Richard Nixon made reference to these comments upon his resignation for the presidency in 1974. Paying tribute to Roosevelt and his inner courage, he remarked that "only when you have been in the deepest valley can you know how magnificent it is to reach the highest mountain".

While he made some oblique references to Alice in the months after her death, Roosevelt never spoke of her publicly again. He refused to have her name mentioned in his presence. When asked about her mother by Alice's daughter and namesake, she was referred to Roosevelt's sister, Anna "Bamie" Roosevelt for information and learned details of her mother only from her aunt. So final was this decision to try to put Alice's loss out of his life, that she is not even mentioned by name in his autobiography.
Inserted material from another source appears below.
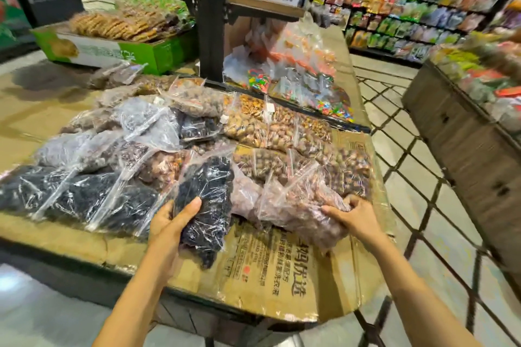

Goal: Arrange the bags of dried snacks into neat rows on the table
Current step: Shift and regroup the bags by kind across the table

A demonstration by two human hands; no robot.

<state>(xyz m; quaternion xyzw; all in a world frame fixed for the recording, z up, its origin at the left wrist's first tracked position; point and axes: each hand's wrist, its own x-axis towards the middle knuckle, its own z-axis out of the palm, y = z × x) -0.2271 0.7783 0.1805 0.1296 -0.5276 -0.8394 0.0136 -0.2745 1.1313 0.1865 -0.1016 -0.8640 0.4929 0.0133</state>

The Roosevelts had one daughter:

  • Alice Roosevelt Longworth (1884–1980). According to a number of historians, Roosevelt's need to leave behind or suppress his experiences with his first wife were a source of deep resentment by his daughter. She was unable to get him to talk about her mother in any meaningful way. Her rebellious life finds some explanation in this sad aspect of her relationship with her father. (Alice would go on to have a daughter herself, Paulina, who ironically, was born on Valentine's Day, February 14, 1925).

In the immediate aftermath of his wife's death, Theodore turned the care of their newly-born infant daughter to his elder sister Anna, also known as Bamie, and embarked on a journey of personal discovery to his ranch in the badlands of Dakota Territory. From this interlude Roosevelt would emerge a renewed man and would go on to the Presidency of the United States in 1901.